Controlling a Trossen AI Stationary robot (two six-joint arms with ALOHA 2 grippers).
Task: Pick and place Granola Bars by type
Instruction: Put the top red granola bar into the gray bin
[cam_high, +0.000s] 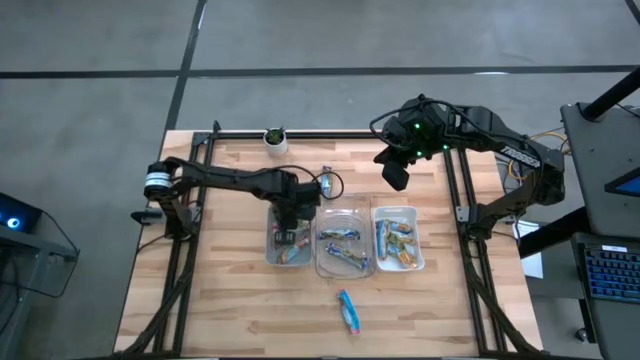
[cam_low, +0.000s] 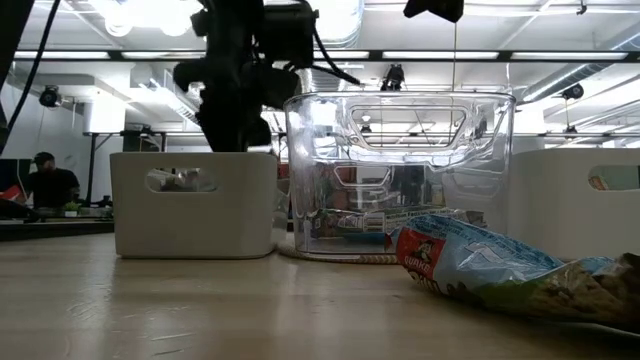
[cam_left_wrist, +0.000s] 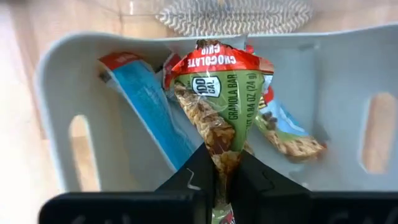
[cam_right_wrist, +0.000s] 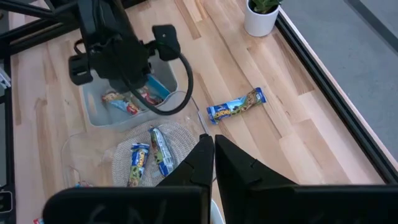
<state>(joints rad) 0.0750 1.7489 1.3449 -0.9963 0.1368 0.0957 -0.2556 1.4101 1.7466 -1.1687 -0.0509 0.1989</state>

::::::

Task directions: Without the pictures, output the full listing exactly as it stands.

Your response:
Controlling a Trossen AI Stationary robot (two six-joint arms with ALOHA 2 grippers).
Task: Pick and place Granola Bars by type
Instruction: Put the top red granola bar into the gray bin
[cam_high, +0.000s] 
[cam_low, +0.000s] 
[cam_left_wrist, +0.000s] 
[cam_right_wrist, +0.000s] 
<state>(joints rad) 0.0750 1.7489 1.3449 -0.9963 0.1368 0.0957 -0.2556 1.4101 1.7466 -1.1687 -0.0509 0.1989</state>

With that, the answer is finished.